=== Section Start ===

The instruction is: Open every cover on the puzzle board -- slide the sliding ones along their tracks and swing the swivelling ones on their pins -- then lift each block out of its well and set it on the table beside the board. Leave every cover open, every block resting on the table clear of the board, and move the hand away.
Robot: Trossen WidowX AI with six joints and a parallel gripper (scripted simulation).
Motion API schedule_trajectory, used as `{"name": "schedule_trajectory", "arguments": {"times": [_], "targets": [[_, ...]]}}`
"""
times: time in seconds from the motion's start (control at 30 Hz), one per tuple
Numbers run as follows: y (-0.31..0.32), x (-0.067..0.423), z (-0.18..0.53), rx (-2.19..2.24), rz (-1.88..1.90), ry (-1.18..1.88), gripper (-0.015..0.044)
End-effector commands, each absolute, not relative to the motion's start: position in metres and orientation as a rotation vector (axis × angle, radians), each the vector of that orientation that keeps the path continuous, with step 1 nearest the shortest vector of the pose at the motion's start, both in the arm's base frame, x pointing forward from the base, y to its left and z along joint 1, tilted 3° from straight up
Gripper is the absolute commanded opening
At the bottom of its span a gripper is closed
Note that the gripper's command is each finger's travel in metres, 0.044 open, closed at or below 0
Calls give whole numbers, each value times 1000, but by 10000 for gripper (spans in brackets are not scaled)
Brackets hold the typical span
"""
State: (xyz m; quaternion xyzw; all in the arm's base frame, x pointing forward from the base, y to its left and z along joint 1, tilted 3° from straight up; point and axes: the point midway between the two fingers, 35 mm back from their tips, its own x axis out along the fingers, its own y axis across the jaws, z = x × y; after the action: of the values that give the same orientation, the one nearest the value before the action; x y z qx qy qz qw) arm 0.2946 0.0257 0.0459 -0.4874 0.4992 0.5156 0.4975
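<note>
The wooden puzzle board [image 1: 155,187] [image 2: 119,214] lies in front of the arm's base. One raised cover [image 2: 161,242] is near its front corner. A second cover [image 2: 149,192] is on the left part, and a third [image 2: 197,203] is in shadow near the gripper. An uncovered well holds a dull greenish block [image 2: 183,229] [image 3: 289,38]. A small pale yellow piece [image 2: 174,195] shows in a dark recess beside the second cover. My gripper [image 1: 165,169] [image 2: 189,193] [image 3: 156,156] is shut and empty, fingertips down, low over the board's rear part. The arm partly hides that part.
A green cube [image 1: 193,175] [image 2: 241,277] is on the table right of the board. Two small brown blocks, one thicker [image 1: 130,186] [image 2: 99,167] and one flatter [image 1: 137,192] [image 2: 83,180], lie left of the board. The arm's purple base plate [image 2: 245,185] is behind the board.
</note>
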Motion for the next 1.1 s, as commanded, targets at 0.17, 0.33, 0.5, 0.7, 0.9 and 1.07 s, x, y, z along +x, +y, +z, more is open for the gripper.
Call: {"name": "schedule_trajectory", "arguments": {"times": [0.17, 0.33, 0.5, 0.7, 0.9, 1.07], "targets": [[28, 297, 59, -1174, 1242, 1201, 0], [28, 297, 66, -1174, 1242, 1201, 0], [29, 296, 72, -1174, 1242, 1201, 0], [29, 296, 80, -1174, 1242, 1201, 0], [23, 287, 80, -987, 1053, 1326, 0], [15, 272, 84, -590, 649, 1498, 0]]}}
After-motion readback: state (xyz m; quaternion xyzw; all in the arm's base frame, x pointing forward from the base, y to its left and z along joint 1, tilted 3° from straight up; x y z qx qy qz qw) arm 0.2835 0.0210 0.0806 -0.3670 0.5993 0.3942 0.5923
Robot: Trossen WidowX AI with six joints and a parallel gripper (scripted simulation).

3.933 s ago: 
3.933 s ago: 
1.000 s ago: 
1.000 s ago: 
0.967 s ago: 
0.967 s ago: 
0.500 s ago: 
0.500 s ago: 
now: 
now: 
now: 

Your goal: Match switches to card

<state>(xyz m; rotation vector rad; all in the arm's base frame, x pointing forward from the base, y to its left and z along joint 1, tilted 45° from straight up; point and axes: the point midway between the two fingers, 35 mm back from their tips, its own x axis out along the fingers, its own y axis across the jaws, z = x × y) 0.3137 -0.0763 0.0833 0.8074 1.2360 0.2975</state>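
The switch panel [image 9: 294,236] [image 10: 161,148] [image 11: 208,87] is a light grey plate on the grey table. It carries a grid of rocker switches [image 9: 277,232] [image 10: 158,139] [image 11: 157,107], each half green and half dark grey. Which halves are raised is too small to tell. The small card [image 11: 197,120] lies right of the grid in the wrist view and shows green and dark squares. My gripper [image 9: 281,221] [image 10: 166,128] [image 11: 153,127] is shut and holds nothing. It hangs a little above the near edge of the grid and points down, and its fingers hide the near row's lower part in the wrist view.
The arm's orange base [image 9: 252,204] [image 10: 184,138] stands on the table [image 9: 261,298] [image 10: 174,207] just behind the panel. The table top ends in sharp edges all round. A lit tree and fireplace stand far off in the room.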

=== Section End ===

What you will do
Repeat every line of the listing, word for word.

Your response
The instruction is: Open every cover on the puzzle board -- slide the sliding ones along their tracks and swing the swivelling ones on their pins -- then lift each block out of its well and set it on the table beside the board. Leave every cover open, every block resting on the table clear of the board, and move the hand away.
Robot: Trossen WidowX AI with six joints and a parallel gripper (scripted simulation).
Motion API schedule_trajectory, used as `{"name": "schedule_trajectory", "arguments": {"times": [_], "targets": [[_, ...]]}}`
"""
times: time in seconds from the motion's start (control at 30 Hz), one per tuple
Numbers run as follows: y (-0.31..0.32), x (-0.067..0.423), z (-0.18..0.53), rx (-2.19..2.24), rz (-1.88..1.90), ry (-1.18..1.88), gripper (-0.015..0.044)
End-effector commands, each absolute, not relative to the motion's start: position in metres and orientation as a rotation vector (axis × angle, radians), each the vector of that orientation that keeps the path continuous, with step 1 nearest the shortest vector of the pose at the motion's start, both in the arm's base frame, x pointing forward from the base, y to its left and z along joint 1, tilted 3° from straight up
Gripper is the absolute commanded opening
At the bottom of its span a gripper is closed
Note that the gripper's command is each finger's travel in metres, 0.044 open, closed at or below 0
Calls give whole numbers, each value times 1000, but by 10000 for gripper (spans in brackets are not scaled)
Brackets hold the typical span
"""
State: (xyz m; quaternion xyzw; all in the arm's base frame, x pointing forward from the base, y to its left and z along joint 1, tilted 3° from straight up; point and axes: the point midway between the two fingers, 35 mm back from their tips, its own x axis out along the fingers, its own y axis across the jaws, z = x × y; after the action: of the values that give the same orientation, the one nearest the value before the action; x y z qx qy qz qw) arm 0.2946 0.0257 0.0459 -0.4874 0.4992 0.5156 0.4975
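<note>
The wooden puzzle board [image 1: 155,187] [image 2: 119,214] lies in front of the arm's base. One raised cover [image 2: 161,242] is near its front corner. A second cover [image 2: 149,192] is on the left part, and a third [image 2: 197,203] is in shadow near the gripper. An uncovered well holds a dull greenish block [image 2: 183,229] [image 3: 289,38]. A small pale yellow piece [image 2: 174,195] shows in a dark recess beside the second cover. My gripper [image 1: 165,169] [image 2: 189,193] [image 3: 156,156] is shut and empty, fingertips down, low over the board's rear part. The arm partly hides that part.
A green cube [image 1: 193,175] [image 2: 241,277] is on the table right of the board. Two small brown blocks, one thicker [image 1: 130,186] [image 2: 99,167] and one flatter [image 1: 137,192] [image 2: 83,180], lie left of the board. The arm's purple base plate [image 2: 245,185] is behind the board.
</note>
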Motion for the next 1.1 s, as commanded, targets at 0.17, 0.33, 0.5, 0.7, 0.9 and 1.07 s, x, y, z along +x, +y, +z, more is open for the gripper.
Call: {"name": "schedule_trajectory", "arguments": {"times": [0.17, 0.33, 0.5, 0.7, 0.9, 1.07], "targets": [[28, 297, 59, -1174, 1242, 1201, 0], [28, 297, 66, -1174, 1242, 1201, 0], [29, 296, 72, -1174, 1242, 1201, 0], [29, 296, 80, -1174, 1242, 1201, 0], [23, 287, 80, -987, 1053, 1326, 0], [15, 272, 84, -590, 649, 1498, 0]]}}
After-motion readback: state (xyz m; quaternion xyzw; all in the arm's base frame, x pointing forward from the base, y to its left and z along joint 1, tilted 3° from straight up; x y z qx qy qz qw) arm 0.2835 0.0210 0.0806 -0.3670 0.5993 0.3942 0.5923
Robot: Trossen WidowX AI with six joints and a parallel gripper (scripted simulation).

3.933 s ago: 
3.933 s ago: 
1.000 s ago: 
1.000 s ago: 
0.967 s ago: 
0.967 s ago: 
0.500 s ago: 
0.500 s ago: 
now: 
now: 
now: 

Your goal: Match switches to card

<state>(xyz m; rotation vector rad; all in the arm's base frame, x pointing forward from the base, y to its left and z along joint 1, tilted 45° from straight up; point and axes: the point midway between the two fingers, 35 mm back from their tips, its own x axis out along the fingers, its own y axis across the jaws, z = x × y) 0.3137 -0.0763 0.0833 0.8074 1.2360 0.2975</state>
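The switch panel [image 9: 294,236] [image 10: 161,148] [image 11: 208,87] is a light grey plate on the grey table. It carries a grid of rocker switches [image 9: 277,232] [image 10: 158,139] [image 11: 157,107], each half green and half dark grey. Which halves are raised is too small to tell. The small card [image 11: 197,120] lies right of the grid in the wrist view and shows green and dark squares. My gripper [image 9: 281,221] [image 10: 166,128] [image 11: 153,127] is shut and holds nothing. It hangs a little above the near edge of the grid and points down, and its fingers hide the near row's lower part in the wrist view.
The arm's orange base [image 9: 252,204] [image 10: 184,138] stands on the table [image 9: 261,298] [image 10: 174,207] just behind the panel. The table top ends in sharp edges all round. A lit tree and fireplace stand far off in the room.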

The output is now complete.